International Journal of Computer Applications |
Foundation of Computer Science (FCS), NY, USA |
Volume 95 - Number 18 |
Year of Publication: 2014 |
Authors: Jennifer Selvaraj, J. W. Bakal |
10.5120/16697-6824 |
Jennifer Selvaraj, J. W. Bakal . Feature-Opinion Extraction using Formal and Informal Classifier Technique. International Journal of Computer Applications. 95, 18 ( June 2014), 33-37. DOI=10.5120/16697-6824
Merchants selling products on the Web often ask their customers to share their opinions and hands-on experiences on products they have purchased. This is not only true for organizations but also true for individuals. Our beliefs and perceptions of reality, and the choices we make, are, to a considerable degree, conditioned upon how others see and evaluate the world. For this reason, when we need to make a decision we often seek out the opinions of others. Unfortunately, reading through all customer reviews is difficult, especially for popular items, the number of reviews can be up to hundreds or even thousands. This makes it difficult for a potential customer to read them and make an informed decision.

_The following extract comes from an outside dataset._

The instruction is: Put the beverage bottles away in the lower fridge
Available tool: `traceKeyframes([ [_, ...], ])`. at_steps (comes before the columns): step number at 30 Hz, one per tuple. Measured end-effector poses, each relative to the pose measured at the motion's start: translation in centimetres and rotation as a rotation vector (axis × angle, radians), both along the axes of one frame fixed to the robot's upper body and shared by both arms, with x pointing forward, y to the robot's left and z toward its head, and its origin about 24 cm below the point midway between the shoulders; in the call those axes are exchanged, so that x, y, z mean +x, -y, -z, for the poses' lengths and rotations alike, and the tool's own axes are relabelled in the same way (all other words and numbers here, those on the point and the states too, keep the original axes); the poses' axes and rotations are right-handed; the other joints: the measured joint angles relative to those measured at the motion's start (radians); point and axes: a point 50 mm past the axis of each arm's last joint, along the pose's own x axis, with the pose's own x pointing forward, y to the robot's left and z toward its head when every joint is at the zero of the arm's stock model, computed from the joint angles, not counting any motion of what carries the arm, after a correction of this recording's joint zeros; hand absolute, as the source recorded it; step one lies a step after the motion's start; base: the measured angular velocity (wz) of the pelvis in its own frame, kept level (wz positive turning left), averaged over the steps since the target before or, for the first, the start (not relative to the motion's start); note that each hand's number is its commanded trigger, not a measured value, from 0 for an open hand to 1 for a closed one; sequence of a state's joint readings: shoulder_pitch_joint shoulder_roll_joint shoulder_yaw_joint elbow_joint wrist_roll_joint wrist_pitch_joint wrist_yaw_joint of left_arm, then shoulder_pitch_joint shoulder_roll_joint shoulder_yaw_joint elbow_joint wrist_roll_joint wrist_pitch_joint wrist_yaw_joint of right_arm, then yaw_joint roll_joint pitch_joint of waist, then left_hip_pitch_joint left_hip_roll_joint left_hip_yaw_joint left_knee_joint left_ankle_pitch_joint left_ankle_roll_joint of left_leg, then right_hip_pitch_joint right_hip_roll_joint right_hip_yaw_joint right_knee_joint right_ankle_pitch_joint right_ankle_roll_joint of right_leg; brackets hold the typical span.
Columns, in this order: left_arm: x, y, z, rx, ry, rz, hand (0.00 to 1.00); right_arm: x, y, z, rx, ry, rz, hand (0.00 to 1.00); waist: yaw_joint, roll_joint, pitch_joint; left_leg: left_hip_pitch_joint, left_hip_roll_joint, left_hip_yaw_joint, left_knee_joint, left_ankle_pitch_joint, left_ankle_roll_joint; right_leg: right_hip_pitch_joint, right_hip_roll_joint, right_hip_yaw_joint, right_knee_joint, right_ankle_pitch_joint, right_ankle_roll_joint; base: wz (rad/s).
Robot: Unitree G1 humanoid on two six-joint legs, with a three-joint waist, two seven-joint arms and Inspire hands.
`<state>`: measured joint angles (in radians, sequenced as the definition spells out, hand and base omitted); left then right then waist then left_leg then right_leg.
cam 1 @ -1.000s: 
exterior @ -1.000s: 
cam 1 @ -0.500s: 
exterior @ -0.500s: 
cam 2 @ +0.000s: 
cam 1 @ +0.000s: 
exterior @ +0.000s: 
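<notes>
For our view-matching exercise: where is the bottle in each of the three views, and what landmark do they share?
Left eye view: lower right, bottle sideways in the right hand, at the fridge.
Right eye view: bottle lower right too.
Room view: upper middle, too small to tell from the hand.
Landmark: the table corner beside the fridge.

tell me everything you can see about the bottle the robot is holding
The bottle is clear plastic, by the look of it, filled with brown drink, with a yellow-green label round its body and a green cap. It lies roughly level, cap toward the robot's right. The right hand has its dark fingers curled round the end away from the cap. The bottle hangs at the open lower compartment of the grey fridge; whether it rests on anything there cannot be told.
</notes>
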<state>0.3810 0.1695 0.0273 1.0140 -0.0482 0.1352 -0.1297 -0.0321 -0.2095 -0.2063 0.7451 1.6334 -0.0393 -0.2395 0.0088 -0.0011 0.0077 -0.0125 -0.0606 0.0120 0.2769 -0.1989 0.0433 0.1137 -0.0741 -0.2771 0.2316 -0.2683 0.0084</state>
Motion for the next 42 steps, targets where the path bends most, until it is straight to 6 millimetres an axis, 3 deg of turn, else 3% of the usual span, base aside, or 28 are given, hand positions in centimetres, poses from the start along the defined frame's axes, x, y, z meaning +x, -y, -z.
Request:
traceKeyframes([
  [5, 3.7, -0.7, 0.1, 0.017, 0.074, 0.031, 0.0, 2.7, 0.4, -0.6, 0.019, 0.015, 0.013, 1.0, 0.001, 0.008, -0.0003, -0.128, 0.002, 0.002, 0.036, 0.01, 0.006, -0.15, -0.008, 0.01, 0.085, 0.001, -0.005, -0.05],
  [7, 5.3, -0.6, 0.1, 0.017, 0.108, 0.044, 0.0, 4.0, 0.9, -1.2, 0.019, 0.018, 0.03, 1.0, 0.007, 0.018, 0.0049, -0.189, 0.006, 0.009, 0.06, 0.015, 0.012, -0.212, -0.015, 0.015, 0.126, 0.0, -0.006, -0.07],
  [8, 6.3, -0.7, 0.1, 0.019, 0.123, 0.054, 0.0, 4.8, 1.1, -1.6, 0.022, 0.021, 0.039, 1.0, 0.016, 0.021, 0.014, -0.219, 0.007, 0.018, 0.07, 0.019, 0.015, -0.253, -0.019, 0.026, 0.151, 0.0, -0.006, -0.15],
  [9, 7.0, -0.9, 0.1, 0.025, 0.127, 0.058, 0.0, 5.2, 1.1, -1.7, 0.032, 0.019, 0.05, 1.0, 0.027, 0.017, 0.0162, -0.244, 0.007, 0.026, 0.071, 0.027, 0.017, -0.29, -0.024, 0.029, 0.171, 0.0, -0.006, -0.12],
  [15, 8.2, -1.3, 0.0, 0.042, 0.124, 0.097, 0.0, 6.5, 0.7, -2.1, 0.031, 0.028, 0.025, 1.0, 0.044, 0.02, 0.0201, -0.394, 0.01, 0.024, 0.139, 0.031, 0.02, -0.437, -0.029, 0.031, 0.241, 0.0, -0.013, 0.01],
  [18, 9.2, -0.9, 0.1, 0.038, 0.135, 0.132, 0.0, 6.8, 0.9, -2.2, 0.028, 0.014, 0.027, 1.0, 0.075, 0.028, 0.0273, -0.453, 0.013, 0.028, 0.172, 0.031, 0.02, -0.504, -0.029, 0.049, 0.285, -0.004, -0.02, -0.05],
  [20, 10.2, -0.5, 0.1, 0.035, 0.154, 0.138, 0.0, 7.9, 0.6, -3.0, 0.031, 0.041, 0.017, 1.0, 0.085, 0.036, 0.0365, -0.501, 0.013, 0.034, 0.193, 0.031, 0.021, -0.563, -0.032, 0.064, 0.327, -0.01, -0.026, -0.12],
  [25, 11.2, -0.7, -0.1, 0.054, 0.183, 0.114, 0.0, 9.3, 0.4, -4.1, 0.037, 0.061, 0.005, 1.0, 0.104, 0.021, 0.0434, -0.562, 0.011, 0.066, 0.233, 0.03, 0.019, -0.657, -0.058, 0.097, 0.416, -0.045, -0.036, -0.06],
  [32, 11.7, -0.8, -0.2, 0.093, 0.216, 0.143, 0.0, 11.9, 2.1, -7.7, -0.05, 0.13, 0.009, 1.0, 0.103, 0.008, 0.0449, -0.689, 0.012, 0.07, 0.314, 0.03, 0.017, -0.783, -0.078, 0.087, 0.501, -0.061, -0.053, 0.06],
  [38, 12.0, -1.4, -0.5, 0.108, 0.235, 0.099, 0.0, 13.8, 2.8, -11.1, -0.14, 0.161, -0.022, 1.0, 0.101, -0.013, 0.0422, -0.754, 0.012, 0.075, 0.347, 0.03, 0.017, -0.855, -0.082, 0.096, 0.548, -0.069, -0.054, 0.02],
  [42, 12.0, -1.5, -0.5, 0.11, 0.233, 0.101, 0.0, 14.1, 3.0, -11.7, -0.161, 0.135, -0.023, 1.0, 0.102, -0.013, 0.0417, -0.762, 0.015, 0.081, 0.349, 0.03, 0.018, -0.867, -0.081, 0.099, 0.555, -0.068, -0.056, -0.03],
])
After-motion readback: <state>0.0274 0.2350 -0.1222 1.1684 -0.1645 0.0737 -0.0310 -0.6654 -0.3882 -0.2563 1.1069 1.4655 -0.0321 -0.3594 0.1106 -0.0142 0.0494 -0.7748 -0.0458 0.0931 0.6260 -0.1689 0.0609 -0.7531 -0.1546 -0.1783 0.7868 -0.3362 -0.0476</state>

Thus a compressed and precise opinion list is what a user would generally desire. The contents available on the Web are not in the standard format. The idea is to classify these contents as formal and informal. The type of algorithm used is linguistic. It incorporates grammatical and other knowledge of the language which helps in understanding the text, thus trying to improve the mining approach to mine product features and their opinions from Web opinion sources for formal as well as for informal text.